For solar cells, efficiency really matters. This crucial metric determines how much energy can be harvested from rooftops and solar farms, with commercial solar panels made of silicon typically achieving an efficiency of 20%. For satellites, meanwhile, the efficiency defines the size and weight of the solar panels needed to power the spacecraft, which directly affects manufacturing and launch costs.

b) The potential of far-ultraviolet light for the next pandemic
Our ability to deal with future deadly pandemics could be better – if we look to the far-ultraviolet. This article is a call to arms for the LED industry.

 Charlie Ironside of Curtin University  is not a virologist or an epidemiologist but a physicist – one who has spent 30 years specializing in semiconductor optoelectronics. His solution: far-ultraviolet light-emitting diodes (far-UV LEDs). A narrow range of far-UV wavelengths seems to be safe for humans, while being lethal for viruses. Sterilization could become easy, routine and effective.

c) The fight for physics: how combat robotics on TV’s BattleBots turns students on to science
TV robot fights are not just entertainment – they can also help turn students on to physics and engineering,

The two 110 kg combat robots squared off. One, known as Poison Arrow, was armed with a toothed spinning drum. Its adversary, Son of Wyachi (SOW), had whirling hammers. Poison Arrow smashed into SOW, sending it flying across the arena. SOW broke its radio receiver as it crash-landed, lying motionless as the referee declared a knockout.

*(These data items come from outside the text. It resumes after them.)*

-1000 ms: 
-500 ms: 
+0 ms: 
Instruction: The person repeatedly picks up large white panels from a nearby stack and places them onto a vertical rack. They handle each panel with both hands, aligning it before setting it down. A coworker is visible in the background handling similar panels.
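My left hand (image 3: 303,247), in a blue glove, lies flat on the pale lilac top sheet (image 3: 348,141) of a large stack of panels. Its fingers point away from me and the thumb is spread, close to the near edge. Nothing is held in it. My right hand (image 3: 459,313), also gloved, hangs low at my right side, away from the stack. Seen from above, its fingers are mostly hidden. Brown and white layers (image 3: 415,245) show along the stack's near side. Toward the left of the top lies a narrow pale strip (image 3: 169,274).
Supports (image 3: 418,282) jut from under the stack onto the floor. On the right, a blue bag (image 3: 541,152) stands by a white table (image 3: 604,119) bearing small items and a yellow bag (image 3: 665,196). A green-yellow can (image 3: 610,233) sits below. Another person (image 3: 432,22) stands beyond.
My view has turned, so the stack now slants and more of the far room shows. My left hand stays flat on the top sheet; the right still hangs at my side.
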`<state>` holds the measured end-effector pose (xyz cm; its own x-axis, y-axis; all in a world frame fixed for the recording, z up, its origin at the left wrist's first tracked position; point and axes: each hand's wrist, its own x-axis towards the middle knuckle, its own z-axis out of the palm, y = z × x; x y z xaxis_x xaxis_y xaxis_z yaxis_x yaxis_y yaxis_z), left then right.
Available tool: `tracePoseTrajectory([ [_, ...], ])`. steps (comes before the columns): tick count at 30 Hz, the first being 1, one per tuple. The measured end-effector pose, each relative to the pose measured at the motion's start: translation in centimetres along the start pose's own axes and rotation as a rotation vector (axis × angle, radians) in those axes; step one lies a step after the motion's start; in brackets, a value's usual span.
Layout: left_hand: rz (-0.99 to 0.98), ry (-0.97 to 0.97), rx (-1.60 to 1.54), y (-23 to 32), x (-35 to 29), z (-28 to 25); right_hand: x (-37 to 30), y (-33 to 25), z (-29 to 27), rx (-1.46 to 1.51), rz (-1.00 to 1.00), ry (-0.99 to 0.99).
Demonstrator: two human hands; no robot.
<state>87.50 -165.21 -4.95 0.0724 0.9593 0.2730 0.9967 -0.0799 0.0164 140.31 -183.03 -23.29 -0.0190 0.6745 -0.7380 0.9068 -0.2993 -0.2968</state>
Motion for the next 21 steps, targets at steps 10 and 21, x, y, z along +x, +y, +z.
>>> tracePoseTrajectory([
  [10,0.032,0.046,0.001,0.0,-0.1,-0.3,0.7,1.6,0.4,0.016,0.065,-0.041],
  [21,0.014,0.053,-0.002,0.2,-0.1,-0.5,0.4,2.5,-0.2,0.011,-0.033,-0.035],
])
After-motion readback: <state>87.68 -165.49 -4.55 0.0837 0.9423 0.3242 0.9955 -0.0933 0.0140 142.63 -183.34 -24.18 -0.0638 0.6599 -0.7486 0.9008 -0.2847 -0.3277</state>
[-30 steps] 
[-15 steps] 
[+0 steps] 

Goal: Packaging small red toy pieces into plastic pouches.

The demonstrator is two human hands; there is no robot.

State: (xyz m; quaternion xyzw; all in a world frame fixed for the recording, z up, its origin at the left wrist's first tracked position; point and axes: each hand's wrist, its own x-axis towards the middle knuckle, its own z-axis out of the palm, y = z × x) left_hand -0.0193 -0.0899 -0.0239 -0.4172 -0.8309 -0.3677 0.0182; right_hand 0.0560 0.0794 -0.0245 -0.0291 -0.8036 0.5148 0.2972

The action took place in 2016 in BattleBots – a US “robot-combat” TV series aired by ABC in 2015–2016, and then by the Discovery Channel since 2018. BattleBots is inspired by the original Robot Wars events held in the US in the 1990s; these events also inspired the famed British TV series Robot Wars. Dubbed “the ultimate robot-fighting competition”, BattleBots features fights to the finish between remote-controlled “bots” that employ an array of destructive weapons.